Der Papst, erstaunt und mehr als zufrieden, bat ihn trotzdem noch eine Weile in Regensburg zu bleiben, um so noch in der Nähe dem Lauf der Neuordnung, die er geschaffen, abzuwarten. Albertus erlebte die Genugtuung, daß alles sich entwickelte, wie er es gesät hatte. Er durfte in seiner kleinen Welt wie Gott in seiner großen sagen: Ich sah an alles, was ich geschaffen, und siehe, es war sehr gut! Die Schöpferfreude Gottes, die er predigte: nun spürte er sie im Kleinen – nicht gar so klein, denn er hatte mehr getan als in einem Bistum Ordnung und Recht hergestellt. Er hatte ein Beispiel gegeben für das ganze deutsche Land, wie es sich regen mußte, auch in ohnmächtiger Zeit, ja, gerade dann. Gerade dann galt es, den Bedrückten beizustehen, die Ausschweifenden ins Maß zurückzuzwingen, die Jugend durch das Vorbild der Erwachsenen zu bilden. Wird es überall so, dann hebt sich das ganze Land aus seiner Not. Die Hilfe kann nicht durch Waffengewalt der Fürsten und Städte, sondern nur von der eigenen Seele kommen. Die Menschen zu dieser Erkenntnis bringen, auch das ist tätige Liebe.

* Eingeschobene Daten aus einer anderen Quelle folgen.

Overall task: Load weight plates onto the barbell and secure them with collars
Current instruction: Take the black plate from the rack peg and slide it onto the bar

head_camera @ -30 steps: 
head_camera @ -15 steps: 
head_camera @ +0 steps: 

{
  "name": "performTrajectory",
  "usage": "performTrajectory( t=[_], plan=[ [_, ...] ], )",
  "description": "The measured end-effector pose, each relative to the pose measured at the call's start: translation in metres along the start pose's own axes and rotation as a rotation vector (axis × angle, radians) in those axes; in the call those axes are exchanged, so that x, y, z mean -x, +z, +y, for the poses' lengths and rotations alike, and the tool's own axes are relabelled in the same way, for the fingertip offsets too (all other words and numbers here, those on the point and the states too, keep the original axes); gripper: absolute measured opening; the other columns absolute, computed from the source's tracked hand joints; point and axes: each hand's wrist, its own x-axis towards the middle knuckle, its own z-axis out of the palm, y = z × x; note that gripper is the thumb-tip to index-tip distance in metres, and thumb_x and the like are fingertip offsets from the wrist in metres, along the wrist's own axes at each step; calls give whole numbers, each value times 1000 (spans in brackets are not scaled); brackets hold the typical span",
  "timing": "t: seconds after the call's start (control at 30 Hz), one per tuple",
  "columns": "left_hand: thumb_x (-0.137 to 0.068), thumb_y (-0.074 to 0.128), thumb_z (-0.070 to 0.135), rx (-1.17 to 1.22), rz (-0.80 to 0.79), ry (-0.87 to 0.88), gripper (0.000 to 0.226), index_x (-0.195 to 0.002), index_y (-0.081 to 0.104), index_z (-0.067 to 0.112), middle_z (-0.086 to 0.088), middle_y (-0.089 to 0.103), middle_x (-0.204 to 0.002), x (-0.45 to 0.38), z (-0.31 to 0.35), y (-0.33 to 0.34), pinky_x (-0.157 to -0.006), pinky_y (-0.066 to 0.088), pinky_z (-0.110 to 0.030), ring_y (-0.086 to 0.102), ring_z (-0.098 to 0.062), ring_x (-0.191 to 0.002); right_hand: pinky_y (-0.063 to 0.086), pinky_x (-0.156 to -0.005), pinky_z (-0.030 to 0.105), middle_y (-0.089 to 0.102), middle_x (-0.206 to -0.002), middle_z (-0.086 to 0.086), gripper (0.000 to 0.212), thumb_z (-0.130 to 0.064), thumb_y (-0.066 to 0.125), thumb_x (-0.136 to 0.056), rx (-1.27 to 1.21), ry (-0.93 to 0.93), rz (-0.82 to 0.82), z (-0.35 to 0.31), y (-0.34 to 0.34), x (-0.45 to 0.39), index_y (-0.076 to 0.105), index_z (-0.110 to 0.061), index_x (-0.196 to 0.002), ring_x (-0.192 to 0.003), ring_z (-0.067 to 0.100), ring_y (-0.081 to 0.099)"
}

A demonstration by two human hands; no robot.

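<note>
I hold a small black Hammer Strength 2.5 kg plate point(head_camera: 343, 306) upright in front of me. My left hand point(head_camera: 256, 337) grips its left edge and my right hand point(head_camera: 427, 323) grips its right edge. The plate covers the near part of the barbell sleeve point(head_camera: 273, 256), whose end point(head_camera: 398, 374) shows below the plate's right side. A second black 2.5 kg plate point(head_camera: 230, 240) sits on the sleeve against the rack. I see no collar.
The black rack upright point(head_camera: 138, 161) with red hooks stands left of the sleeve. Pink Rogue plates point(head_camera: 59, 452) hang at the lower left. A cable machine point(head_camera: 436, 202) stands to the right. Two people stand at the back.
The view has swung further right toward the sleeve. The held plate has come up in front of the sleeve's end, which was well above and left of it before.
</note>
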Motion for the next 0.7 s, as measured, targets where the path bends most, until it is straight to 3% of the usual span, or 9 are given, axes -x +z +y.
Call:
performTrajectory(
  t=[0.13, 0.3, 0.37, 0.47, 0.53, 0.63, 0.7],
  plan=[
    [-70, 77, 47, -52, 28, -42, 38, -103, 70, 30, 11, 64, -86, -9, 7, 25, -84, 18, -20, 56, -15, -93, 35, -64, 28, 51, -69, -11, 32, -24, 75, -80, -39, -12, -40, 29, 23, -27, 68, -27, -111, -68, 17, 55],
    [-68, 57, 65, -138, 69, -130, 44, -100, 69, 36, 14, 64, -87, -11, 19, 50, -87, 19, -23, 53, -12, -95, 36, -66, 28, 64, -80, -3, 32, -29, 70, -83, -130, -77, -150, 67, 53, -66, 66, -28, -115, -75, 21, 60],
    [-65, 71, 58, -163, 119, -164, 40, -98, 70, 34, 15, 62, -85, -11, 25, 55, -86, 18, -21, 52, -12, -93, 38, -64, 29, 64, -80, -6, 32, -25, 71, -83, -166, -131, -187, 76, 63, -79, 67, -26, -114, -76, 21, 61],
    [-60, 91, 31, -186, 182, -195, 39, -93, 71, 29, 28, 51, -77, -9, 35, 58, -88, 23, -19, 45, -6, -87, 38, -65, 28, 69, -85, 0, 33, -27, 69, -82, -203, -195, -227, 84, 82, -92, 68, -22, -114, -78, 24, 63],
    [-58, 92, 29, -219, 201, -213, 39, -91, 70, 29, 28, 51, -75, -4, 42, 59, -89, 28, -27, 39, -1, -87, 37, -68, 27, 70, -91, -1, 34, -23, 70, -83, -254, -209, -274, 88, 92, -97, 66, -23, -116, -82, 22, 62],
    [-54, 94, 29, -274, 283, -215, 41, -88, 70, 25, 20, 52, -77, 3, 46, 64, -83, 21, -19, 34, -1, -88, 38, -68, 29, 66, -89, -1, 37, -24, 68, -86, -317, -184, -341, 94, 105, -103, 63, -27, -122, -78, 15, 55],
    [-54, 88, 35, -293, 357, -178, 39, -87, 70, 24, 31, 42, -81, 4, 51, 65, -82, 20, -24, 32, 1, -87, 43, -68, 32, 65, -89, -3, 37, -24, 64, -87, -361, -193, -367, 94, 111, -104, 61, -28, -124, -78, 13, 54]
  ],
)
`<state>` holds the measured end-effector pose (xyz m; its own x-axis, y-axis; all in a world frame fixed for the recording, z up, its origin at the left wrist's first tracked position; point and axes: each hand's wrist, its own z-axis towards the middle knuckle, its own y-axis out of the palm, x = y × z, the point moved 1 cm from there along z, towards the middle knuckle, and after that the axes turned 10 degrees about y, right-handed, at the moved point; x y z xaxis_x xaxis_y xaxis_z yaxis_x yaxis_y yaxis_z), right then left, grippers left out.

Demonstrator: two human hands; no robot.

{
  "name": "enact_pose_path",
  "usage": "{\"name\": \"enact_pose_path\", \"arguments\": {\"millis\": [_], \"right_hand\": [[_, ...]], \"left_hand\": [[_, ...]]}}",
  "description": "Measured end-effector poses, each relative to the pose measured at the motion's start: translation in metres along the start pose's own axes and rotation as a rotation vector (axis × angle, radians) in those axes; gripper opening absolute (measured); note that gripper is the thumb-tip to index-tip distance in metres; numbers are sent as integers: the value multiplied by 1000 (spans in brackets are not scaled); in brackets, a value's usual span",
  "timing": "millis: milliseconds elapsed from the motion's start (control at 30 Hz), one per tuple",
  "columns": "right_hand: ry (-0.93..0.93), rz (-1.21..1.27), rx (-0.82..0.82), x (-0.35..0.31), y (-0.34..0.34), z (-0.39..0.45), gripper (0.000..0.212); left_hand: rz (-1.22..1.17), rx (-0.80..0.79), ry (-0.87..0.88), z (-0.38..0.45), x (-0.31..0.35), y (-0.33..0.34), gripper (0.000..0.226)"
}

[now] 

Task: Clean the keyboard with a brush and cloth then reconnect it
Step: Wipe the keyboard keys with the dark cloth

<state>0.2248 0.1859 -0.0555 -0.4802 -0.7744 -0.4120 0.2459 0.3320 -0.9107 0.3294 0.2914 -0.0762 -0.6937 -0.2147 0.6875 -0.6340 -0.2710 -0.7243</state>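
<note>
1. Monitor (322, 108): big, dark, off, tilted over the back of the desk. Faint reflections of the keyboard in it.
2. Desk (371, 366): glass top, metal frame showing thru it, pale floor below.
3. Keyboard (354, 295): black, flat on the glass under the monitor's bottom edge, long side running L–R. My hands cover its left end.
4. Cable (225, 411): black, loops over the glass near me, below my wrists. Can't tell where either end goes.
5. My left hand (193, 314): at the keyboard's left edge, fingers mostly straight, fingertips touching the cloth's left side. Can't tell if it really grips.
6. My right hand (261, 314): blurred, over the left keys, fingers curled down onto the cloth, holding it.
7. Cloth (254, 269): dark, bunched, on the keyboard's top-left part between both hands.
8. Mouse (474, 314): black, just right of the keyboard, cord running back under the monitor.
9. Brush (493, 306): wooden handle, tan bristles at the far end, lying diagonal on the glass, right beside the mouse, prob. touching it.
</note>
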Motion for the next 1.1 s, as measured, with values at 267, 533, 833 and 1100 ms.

Noch ein weiteres Jahr hielt der Papst den seltenen Mann von der Rückkehr an den Rhein ab und bat ihn dafür in seine Nähe.
Endlich durfte der endlos sich Plagende und Opfernde zu einem Ruhejahr, was immer für ihn ein Jahr der Arbeit an seinen Büchern bedeutete, in das Würzburger Kloster seines Ordens einkehren. Hier hatte er nicht nur ein prächtig deutsches Land mit Weinbergen, schiffreichem Fluß, Kirchen und Burgen um sich, sondern fand auch einen ihm neu zugewachsenen Freund und Schüler, den Pater Ulrich von Straßburg vor, der ihn die frühere Gemeinsamkeit mit Thomas von Aquin noch einmal durchleben ließ. Auch sein leiblicher Bruder Heinrich war hier, mit ihm konnte er in den Abendstunden von der Jugendzeit sich erzählen, tief in Erinnerung versunken.